Well, fasten your seat belts: in 15 years, your life expectancy will rise every year faster than you are aging. Yeah, that means that your chances of dying get slimmer and slimmer every year, until about 50 years from now, when humans (and perhaps even machines) start evolving into everliving beings. Could this actually happen ? I have no idea, and I’m not sure how many people have – not that many, anyway. During the years he mande some predictions that awed the world by their accuracy and seemingly impossible odds of happening (such as the explosive growth of the Internet in the 1990s and a computer chess champion by 1998; with that he was off by a year – Deep Blue won in 1997).
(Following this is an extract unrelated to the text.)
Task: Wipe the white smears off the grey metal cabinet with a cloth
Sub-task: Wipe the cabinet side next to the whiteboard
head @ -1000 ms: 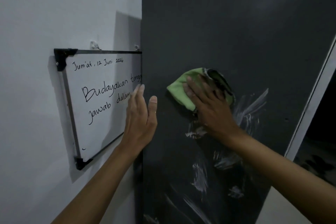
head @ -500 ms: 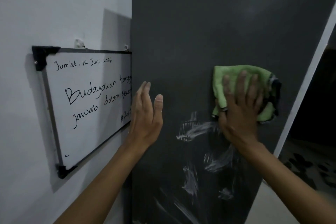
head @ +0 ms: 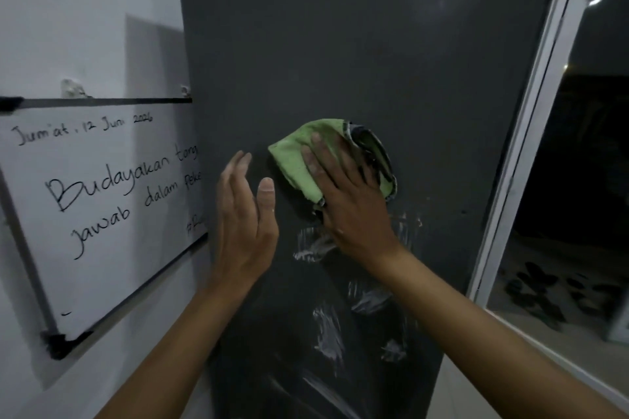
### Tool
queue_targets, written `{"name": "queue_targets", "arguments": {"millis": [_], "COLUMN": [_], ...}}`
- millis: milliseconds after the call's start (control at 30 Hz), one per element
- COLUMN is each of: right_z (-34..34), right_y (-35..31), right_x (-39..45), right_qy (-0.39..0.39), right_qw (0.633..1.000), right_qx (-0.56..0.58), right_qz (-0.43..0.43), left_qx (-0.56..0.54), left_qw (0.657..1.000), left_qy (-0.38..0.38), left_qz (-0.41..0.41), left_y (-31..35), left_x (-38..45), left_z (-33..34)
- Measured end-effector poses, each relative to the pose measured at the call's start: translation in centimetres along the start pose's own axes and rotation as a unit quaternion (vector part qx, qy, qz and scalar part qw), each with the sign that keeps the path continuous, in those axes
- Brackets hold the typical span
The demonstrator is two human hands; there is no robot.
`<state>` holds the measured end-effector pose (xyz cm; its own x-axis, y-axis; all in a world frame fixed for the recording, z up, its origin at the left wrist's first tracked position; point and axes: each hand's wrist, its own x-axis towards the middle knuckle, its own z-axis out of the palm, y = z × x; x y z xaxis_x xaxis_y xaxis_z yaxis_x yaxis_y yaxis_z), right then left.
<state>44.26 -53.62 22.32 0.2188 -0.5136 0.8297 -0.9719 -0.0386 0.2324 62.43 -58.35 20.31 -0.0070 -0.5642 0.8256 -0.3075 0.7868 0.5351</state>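
Observation:
The grey metal cabinet (head: 357, 44) fills the middle of the view as a tall dark panel. White smears (head: 328, 333) streak its lower half, below and around my right wrist. My right hand (head: 350, 204) presses a folded green cloth (head: 299, 160) flat against the panel with straight fingers spread over it. My left hand (head: 243, 218) rests open with straight fingers at the cabinet's left edge, just left of the cloth and apart from it.
A whiteboard (head: 98, 207) with black handwriting hangs on the white wall (head: 68, 10) left of the cabinet, its right end behind the cabinet edge. A white window frame (head: 524, 133) with dark glass stands to the right.
My right hand has swept the cloth from the panel's right side back to the left, close to my left hand. The smear at upper right has faded. My left hand has stayed put.

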Motion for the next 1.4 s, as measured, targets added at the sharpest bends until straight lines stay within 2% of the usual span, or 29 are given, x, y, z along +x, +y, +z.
{"name": "queue_targets", "arguments": {"millis": [267,467,600,733,900,967,1067,1167,1400], "right_z": [-3.2,-5.0,-6.8,-8.0,-8.9,-9.4,-9.8,-10.1,-9.9], "right_y": [5.8,5.5,6.5,7.2,7.9,8.2,8.7,9.1,9.5], "right_x": [-7.4,-7.8,-8.1,-8.1,-7.8,-7.7,-7.5,-7.3,-8.0], "right_qy": [0.046,-0.013,-0.004,0.075,0.165,0.176,0.180,0.184,0.176], "right_qw": [0.988,0.991,0.988,0.963,0.935,0.924,0.906,0.885,0.904], "right_qx": [-0.070,-0.027,0.085,0.193,0.237,0.263,0.302,0.343,0.312], "right_qz": [0.126,0.131,0.128,0.173,0.205,0.216,0.235,0.255,0.231], "left_qx": [-0.018,-0.049,-0.028,0.007,0.075,0.087,0.073,0.105,0.196], "left_qw": [0.991,0.993,0.993,0.992,0.971,0.967,0.975,0.973,0.951], "left_qy": [-0.020,-0.068,-0.075,-0.049,-0.034,-0.045,-0.047,-0.021,0.073], "left_qz": [0.131,0.081,0.092,0.114,0.226,0.236,0.206,0.205,0.229], "left_y": [5.2,8.5,9.5,9.6,10.7,11.1,11.3,11.4,12.3], "left_x": [-1.0,-0.9,-0.2,0.1,-1.0,-1.5,-2.6,-3.8,-3.5], "left_z": [3.9,6.5,7.5,8.1,10.0,11.1,12.6,14.2,16.9]}}
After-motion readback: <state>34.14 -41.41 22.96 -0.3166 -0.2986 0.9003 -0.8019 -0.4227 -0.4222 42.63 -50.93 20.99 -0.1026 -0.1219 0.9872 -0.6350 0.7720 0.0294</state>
Also, 20 years ago he predicted that “early in the 21st century” blind people would be able to read anything anywhere using a handheld device. In 2002 he actually narrowed the date to sometime in 2008. On thursday night at a festival, he pulled out a new gadget as big as your average cell phone, that had absolutely no problem reading out loud the text from a science magazine.“Certain aspects of technology follow amazingly predictable trajectories,” he said, and showed a graph of computing power starting with the first electromechanical machines more than a century ago. At first the machines’ power doubled every three years; then in midcentury the doubling came every two years (the rate that inspired Moore’s Law); now it takes only about a year.“My colleague Francis Crick used to say that God is a hacker, not an engineer,” Dr. Ramachandran said. “You can do reverse engineering, but you can’t do reverse hacking.”
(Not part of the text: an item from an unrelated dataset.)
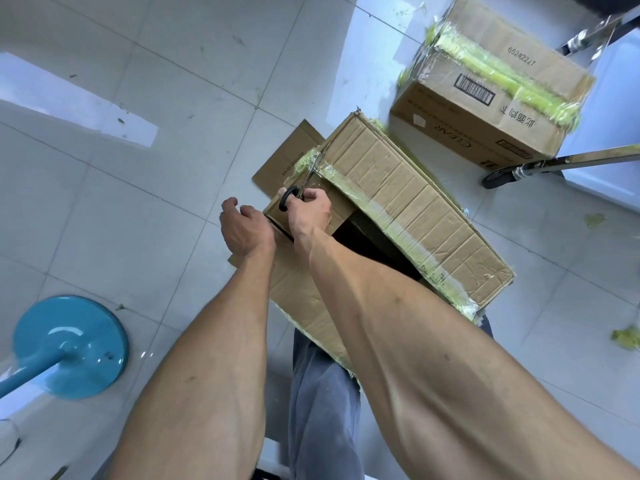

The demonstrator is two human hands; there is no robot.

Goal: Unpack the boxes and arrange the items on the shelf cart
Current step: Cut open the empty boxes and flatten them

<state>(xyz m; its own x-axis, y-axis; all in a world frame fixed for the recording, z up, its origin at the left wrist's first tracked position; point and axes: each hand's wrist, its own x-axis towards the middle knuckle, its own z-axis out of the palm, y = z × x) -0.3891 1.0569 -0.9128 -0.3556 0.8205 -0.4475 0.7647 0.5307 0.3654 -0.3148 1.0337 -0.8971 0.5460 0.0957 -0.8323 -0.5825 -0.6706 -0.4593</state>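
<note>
On the tiled floor (173, 150), just ahead of the legs, the near box (398, 202) lies with one long flap lifted and a dark gap shown beneath; its far end seam is taped. Creased brown card, clear tape over frayed yellow-green strips. A second box (485, 98), well apart at upper right, is seen fully taped, barcode side up, beside a chrome cart leg (571, 162). A blue stand base (71, 346) sits at lower left. The right hand (308, 211) is clenched round the black scissors (294, 192), blades set into the end tape, judged for slitting it. The left hand (242, 230) is hooked over the box edge, fingers curled, judged to steady it. Contents cannot be seen.
</note>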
“Scientists imagine they’ll keep working at the present pace,” he told NY Times after his speech. “They make linear extrapolations from the past. When it took years to sequence the first 1 percent of the human genome, they worried they’d never finish, but they were right on schedule for an exponential curve. If you reach 1 percent and keep doubling your growth every year, you’ll hit 100 percent in just seven years.”